Common mistakes & questions

  • Undersized gas line — 14kW+ NG units need 1-1/4" line; existing 1/2" or 3/4" won't deliver enough BTU.
  • Wrong ATS amperage — match to main panel (200A common). Mismatch trips during transfer.
  • Generator placement too close to windows — manufacturer + code minimum is 5 ft from openings.
  • Skip cold-weather kit in cold zones — won't start below ~32°F without it.
  • No annual maintenance — battery / oil failures = won't start when you need it.
  • Propane tank under-sized — 14kW unit burns 2 gph at full load; 250-gal tank = 100 hours runtime.
  • Ask your contractor: manufacturer warranty, gas-line size, ATS amp rating, exercise schedule, exhaust placement, neighbor noise compliance, NEC / NFPA permit + inspection.

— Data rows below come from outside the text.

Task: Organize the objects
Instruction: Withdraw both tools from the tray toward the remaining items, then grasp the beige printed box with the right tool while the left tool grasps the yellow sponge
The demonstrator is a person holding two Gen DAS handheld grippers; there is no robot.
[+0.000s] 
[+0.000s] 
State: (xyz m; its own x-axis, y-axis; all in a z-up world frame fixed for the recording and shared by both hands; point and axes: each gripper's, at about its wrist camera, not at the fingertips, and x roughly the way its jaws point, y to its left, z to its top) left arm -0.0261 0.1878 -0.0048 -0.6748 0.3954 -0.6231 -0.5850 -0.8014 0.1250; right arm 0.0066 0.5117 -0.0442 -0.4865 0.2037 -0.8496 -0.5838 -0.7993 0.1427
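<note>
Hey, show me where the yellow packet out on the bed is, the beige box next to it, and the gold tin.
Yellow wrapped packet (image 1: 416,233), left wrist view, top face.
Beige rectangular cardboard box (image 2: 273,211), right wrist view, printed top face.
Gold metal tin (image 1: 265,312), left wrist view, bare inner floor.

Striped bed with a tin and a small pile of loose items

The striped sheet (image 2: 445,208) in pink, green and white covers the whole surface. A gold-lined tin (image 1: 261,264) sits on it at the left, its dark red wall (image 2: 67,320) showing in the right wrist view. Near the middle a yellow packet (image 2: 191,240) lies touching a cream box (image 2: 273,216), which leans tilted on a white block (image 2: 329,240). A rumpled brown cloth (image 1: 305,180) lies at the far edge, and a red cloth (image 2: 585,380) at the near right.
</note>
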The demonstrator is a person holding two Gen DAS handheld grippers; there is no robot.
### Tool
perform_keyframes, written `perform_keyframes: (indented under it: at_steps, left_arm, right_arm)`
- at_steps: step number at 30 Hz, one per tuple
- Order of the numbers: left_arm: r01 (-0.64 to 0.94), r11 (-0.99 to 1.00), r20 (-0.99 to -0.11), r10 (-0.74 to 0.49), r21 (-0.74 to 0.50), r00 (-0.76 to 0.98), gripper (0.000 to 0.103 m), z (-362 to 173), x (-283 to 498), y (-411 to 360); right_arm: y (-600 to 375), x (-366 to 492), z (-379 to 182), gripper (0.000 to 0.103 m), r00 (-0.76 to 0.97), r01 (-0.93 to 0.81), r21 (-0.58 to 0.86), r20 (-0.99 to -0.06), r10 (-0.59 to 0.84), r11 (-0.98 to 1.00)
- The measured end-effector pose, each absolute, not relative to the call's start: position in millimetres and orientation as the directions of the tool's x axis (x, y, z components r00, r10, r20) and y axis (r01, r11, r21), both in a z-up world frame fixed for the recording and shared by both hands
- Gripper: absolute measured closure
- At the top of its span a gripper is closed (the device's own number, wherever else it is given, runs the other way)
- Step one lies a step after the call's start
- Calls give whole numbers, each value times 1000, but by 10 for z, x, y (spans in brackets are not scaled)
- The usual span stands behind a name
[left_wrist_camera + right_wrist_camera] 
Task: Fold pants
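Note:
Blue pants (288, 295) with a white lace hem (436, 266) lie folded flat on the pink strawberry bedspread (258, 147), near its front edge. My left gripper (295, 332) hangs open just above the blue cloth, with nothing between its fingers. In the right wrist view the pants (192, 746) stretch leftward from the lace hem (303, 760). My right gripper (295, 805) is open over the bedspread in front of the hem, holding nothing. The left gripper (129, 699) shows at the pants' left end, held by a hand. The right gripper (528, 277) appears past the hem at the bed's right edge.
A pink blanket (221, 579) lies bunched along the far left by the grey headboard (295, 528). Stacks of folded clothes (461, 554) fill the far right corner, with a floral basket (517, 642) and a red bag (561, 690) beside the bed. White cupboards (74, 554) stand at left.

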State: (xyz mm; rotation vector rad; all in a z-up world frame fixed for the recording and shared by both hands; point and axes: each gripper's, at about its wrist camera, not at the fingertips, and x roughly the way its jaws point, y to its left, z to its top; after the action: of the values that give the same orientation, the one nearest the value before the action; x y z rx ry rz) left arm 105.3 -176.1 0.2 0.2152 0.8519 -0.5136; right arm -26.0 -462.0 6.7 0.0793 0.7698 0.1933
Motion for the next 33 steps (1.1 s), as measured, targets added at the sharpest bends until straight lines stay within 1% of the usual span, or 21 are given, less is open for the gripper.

When this estimate is wrong

  • No NG service — adding LP tank or NG line is a separate utility scope ($1.5-$5k).
  • Service entrance upgrade required for ATS — separate utility scope.
  • Mounted on roof or upper deck — crane fee adds $500-$2,000.
  • HOA noise / setback restrictions — sound-attenuated enclosures cost more.
  • Hurricane code mounting (FL coastal) — anchor straps + slab anchors add ~$500.
  • State / utility rebates — some utilities offer interconnect rebates; verify before purchase.